Şimdilik sessiz ve itaatkar kalmaya karar verdim. İki hafta içinde burada olmayacağım ve bu yüzden bu evlilik gerçekleşmeyecek. Kuzeninin kötü ruh halini ateşlememek en iyisi. Gladiolus'un şimdi öfke nöbeti geçirmesi ve evlilik düzenlemelerini iki haftadan daha erken yapması onlara fayda sağlamayacak.
“A-Ama kardeşim, Alvannia kralına diğer kızıyla evlenme sözü verdin değil mi?” dedi Satiana ihtiyatla.
“ve ben onunla evlendim, doğru değil mi Elizabeth?” Gladiolus, Elizabeth'in yoluna bir gülümseme attı. Konu şimdi ona geldiğinde Elizabeth şaşkın görünüyordu. “Benim onunla evliliğimin sadece politik sebeplerden dolayı olduğunu biliyor. Endişelenme canım Alicia, Elizabeth'e dokunmayacağıma söz veriyorum. İstediğim tek kişi sensin.” Elimi tuttu ve öptü. Bu hareketi beni hasta etti.

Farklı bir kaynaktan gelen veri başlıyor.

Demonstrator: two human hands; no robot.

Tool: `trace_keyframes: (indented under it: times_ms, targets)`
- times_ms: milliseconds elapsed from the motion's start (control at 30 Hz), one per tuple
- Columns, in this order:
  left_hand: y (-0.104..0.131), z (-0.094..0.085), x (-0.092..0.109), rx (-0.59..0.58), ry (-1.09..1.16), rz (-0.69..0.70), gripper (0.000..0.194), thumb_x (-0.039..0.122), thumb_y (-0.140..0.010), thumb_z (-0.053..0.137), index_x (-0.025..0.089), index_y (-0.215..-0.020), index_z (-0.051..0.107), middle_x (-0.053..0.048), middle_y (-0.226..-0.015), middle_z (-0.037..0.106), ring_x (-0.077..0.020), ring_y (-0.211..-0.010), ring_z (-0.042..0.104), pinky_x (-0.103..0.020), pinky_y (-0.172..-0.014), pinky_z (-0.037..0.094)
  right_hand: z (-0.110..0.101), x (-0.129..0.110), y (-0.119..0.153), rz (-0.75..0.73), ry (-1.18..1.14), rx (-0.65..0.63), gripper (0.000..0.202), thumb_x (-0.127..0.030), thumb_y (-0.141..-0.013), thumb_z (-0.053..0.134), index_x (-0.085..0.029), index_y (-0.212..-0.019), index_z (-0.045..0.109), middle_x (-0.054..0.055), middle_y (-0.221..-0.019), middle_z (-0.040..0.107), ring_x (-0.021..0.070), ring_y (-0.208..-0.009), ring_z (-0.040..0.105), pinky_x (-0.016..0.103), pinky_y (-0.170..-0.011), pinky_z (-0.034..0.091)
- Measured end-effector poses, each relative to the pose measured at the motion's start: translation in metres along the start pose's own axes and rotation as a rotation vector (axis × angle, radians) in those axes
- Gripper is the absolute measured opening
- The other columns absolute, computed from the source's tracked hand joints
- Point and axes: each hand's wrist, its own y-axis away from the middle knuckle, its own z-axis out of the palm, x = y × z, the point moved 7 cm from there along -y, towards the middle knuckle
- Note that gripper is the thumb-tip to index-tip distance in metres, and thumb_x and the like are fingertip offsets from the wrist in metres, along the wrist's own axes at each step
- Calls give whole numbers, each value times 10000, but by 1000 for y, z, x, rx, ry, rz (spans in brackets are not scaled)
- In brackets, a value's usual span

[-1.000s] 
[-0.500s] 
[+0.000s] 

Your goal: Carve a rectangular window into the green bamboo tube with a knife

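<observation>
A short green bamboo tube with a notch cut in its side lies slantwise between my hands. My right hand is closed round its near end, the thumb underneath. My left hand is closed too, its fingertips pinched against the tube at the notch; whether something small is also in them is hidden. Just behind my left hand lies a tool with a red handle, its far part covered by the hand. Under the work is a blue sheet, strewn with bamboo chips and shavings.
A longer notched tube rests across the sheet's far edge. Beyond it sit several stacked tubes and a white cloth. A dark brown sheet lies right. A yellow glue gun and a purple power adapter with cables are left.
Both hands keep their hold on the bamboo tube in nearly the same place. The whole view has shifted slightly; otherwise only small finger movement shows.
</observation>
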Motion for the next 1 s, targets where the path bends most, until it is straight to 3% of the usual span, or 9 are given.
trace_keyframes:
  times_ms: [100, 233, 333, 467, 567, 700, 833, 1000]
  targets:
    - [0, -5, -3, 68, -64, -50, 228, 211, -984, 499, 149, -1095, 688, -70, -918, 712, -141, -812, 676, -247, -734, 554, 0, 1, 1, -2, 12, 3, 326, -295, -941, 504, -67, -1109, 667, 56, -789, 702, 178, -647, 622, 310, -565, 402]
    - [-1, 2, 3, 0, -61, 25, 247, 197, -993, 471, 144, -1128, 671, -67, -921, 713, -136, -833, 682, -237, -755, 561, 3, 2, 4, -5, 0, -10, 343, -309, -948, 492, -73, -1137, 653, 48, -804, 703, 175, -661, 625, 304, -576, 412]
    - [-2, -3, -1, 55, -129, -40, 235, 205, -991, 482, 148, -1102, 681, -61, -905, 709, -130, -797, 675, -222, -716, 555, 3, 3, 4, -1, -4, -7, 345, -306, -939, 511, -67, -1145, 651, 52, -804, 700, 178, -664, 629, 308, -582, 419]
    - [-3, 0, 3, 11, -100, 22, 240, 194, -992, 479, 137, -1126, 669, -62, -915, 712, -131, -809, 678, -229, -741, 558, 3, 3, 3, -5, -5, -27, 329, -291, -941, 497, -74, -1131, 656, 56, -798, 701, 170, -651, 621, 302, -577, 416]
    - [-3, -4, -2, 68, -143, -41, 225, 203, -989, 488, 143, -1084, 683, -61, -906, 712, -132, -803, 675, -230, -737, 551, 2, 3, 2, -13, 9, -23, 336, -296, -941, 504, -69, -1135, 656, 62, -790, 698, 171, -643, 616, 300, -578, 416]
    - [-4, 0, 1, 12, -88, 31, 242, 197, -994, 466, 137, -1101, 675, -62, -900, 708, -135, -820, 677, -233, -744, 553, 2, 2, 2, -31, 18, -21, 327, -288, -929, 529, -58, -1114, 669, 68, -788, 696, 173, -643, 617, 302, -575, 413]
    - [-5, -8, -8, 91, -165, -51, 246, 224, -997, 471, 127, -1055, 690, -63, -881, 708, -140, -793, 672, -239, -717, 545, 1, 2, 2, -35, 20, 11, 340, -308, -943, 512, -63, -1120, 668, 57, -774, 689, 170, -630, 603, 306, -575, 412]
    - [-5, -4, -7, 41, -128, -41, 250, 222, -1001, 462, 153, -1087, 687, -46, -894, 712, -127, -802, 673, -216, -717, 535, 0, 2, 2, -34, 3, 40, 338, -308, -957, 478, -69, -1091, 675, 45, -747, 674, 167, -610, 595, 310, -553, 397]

Sonra bir anda sağ tarafımdaki meyve suyu bardağı üzerime doğru devrildi.
“Ahh.” Şaşırdım ve hızlı tepki veremedim. Meyve suyu elbiseme döküldü ve lekeledi. Kalan suyun elbisemi daha fazla ıslatmaması için hemen ayağa kalktım.
Masadaki devrilmiş bardağa baktım, kalan meyve suyu masadan yere doğru aktı, yavaşça damladı ve sonunda boşaldı. Bilinçsizce, tam yanımda sandalyesinde oturan Elizabeth'e baktım. O da olduğu yerde donup kalmıştı ve sonra gözlerimiz buluştu. Gözleri bana karşı kızgınlıkla doluydu. Evliliğinin böyle olmasının benim hatam olduğunu düşünüyor gibiydi. Ailemin neden böyle olduğunu düşünerek kendi kendime iç çekebiliyorum.

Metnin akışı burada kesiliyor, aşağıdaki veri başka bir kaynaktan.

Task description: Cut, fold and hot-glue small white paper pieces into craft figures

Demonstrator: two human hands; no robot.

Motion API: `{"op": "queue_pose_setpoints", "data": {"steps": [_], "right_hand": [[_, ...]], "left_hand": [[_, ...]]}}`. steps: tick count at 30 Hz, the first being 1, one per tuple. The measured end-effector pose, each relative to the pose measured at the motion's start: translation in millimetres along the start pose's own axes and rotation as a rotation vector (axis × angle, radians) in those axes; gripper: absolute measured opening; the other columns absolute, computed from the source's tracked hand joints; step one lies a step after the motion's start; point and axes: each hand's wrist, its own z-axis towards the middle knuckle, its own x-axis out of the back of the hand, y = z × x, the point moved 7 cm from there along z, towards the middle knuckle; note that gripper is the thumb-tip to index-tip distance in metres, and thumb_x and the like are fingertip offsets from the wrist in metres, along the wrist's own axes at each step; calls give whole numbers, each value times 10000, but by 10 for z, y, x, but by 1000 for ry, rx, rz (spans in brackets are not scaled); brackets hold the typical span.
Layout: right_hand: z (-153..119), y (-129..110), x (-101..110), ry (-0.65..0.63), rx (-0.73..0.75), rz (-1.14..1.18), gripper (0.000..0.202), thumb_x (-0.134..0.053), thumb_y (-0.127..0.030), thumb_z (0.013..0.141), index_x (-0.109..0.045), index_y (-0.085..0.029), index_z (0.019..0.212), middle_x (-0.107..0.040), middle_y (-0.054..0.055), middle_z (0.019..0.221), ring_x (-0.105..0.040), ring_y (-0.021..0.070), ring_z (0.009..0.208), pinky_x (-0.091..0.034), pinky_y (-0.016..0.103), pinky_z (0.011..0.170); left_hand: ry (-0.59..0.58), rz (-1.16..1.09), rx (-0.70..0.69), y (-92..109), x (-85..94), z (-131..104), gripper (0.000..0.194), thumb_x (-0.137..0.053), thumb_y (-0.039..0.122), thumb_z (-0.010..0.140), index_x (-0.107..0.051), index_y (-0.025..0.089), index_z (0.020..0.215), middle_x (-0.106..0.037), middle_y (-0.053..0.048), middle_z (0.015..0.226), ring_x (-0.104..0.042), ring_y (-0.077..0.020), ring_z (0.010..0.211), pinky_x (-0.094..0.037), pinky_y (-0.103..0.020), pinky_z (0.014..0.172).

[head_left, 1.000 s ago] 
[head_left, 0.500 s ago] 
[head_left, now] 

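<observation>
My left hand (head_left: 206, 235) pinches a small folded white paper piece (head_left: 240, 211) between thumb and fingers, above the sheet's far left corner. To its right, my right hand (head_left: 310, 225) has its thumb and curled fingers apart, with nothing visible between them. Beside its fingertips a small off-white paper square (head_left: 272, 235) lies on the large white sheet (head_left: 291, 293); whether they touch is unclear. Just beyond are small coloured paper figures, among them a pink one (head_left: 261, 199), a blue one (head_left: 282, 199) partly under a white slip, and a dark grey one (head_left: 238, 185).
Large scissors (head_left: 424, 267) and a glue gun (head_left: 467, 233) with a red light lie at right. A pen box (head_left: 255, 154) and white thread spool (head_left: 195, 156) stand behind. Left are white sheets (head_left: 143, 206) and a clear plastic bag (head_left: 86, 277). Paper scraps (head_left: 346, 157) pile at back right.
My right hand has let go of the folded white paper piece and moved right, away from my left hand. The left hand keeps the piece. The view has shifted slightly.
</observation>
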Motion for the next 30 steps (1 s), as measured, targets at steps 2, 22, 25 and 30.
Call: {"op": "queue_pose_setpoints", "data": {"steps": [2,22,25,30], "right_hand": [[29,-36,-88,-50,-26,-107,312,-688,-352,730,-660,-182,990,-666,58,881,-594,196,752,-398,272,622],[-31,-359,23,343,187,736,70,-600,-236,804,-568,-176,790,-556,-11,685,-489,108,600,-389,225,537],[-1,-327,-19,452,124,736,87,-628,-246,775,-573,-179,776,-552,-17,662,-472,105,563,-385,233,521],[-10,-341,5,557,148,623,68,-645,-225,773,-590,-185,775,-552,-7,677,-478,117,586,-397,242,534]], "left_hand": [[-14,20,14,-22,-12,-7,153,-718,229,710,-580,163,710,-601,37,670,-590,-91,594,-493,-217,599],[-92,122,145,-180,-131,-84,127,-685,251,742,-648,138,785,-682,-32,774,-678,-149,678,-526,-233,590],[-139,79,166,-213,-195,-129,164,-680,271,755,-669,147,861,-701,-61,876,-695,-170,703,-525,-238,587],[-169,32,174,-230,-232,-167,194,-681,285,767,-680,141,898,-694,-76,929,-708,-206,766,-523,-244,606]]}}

“Bunu sen mi yaptın?” Gladiolus, Elizabeth'e delici gözlerle baktı. Sesindeki soğuk ton, bu olaya ne kadar öfkeli olduğunu gösteriyordu.

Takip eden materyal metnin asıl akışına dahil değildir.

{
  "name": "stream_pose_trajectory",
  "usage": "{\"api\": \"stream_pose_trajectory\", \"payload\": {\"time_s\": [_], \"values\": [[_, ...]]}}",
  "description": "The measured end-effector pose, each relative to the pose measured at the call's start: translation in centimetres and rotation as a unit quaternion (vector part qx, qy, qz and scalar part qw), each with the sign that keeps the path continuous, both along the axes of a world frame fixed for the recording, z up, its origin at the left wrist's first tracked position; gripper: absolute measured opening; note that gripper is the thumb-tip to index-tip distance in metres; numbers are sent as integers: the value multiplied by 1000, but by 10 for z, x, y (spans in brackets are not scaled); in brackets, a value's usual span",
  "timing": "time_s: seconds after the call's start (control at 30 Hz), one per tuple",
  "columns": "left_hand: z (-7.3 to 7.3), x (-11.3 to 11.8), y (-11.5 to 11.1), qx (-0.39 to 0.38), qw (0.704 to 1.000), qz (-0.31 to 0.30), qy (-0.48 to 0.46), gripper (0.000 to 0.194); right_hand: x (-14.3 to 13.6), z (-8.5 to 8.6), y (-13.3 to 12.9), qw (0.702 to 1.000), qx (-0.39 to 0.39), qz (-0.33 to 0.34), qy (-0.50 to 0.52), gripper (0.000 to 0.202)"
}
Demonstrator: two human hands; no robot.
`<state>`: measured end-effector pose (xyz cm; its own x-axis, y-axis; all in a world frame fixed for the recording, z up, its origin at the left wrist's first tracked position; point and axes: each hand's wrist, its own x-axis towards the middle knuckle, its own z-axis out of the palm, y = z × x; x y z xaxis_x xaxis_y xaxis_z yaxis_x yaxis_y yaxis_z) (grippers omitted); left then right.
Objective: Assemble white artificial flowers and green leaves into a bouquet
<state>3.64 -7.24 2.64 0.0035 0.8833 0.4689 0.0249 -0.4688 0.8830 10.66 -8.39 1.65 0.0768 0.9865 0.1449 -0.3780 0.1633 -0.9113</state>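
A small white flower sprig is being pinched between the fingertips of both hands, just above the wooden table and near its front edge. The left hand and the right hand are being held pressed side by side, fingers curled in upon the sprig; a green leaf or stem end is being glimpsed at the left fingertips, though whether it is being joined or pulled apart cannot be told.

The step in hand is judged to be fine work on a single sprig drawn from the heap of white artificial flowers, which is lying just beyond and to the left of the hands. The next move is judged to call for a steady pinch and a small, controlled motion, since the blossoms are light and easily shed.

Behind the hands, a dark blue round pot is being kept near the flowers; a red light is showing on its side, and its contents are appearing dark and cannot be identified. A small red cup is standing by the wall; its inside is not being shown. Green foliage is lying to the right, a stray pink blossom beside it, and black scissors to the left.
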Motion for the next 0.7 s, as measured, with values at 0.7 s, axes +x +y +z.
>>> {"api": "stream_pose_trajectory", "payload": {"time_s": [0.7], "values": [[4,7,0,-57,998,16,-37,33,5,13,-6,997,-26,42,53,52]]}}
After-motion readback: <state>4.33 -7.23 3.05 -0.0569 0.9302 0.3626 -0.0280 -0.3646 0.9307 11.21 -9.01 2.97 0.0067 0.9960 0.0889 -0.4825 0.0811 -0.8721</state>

“H-Hayır…” Elizabeth cevapladı. “Ne olduğunu bilmiyordum. Sadece meyve suyu bardağının devrildiğini fark ettim ve…”
“Yani camın kendiliğinden devrildiğini mi söylüyorsun?” Gladiolus'un buz gibi bakışları herkesi korkutabilir.
“Hayır… Hayır… sadece…” Elizabeth korkudan titriyordu.
Üvey kız kardeşimin babamız dışında bir şeyden veya birinden korktuğunu ilk kez gördüm. Alvannia'da o kadar kibirli ve güçlüydü ki kimse ona karşı duramıyordu. Ama şimdi korkudan titriyordu.
“Konuştuklarımızı unuttun mu, Prenses Elizabeth?” Gladiolus ayağa kalktı ve Elizabeth'in oturduğu yere doğru yürüdü.
“Üzgünüm.” Elizabeth özür diledi. “Bunu yapmak istememiştim. Sadece bir kazaydı.”
*TOKAT*
Tokatın gıcırtılı sesi odanın içinde titreşti. Elizabeth, bu güçle sandalyesinden fırladı ve yere düştü. Tokattan dolayı açıkça şişmiş olan yanağını tuttu.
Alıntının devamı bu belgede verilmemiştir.